2 The hotel is the same as in Assignment 1. Although one of the standard booking conditions is that room will only be held after 6.30 p.m. unless prior notice of late arrival is received, this provision is seldom enforced. On Day Two of the following period (a Tuesday) you have taken thirty-eight single bookings. Of these, thirty-three have checked in and registered by 7.30 p.m. and you are left with the following outstanding names on your arrivals list:

   
Name Stay Confirmed Comments
Armstrong C Mr 1 night Yes Regular. Usually arrives by car by 6.00 p.m. or earlier. No explanation for delay.
Jones LS Mr 3 nights Yes Not known. Three-month-old booking reconfirmed last week, but no note about late arrival.
Tibbs S Miss 1 night Yes Booked through travel agent: known to be elderly, disabled and likely to arrive late.
Schmidt J Herr 2 nights Yes German, booked through regular account customer (a large local company). No note re late arrival, but flights known to be delayed.
Palfrey S Mr 1 night No Booked two weeks ago, request for confirmation ignored. Claims to know your company's chairman. No note of late arrival.

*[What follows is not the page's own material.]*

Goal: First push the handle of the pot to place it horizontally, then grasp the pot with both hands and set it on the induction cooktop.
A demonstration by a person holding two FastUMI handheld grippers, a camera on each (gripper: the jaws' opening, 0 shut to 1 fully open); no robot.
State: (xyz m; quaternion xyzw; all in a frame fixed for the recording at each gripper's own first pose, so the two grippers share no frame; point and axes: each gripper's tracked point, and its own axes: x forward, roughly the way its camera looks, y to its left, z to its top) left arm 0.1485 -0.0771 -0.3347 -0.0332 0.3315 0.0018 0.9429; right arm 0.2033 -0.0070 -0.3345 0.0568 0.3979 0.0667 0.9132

You have an arrangement with a nearby hotel, and you have already confirmed that they can take two or three extra guests. You also have one ‘chance’ customer in the lobby, a Mr Atkins, who wants to stay for three nights. He is respectably dressed, carries appropriate luggage and appears able and willing to pay. What should you do?

Note: There is no reason why you shouldn't run this like the role playing exercises in the previous chapter. Appoint one person as receptionist, and another as front office manager. Let them confer. Then allocate the ‘customer’ roles to other members of the group, and let them enter one by one in random order.)

3 You are a receptionist at the Takem Inn, operating on Coffman's principles. You have three classes of singles available, respectively £75, £60 and £45 each. You are required to respond to the following callers, all of whom are using your courtesy phone at the local airport and who need accommodation for tonight. There is little spare accommodation elsewhere:

   
Caller A: Should be timorous, reluctant to make a fuss and rather nervous about the prospect of not being able to obtain accommodation at all.
Caller B: This caller will try to establish the room price, but should be fairly easygoing and not too hard to influence. It may help to think of him as being able to charge the cost against expenses.
Caller C: A competitive and aggressive character, keenly interested in limiting his expenses.

(Note; This should be conducted on a role play basis in conformity with the suggestions outlined earlier. The roles should be switched around and the ‘calls’ taken in random order.)

4 Discuss front office's role in increasing the hotel's overall sales (i.e. food and beverage and other receipts as well as room revenue).

5 Outline a possible incentive scheme for front office staff which might be introduced by either the Tudor or Pancontinental Hotel.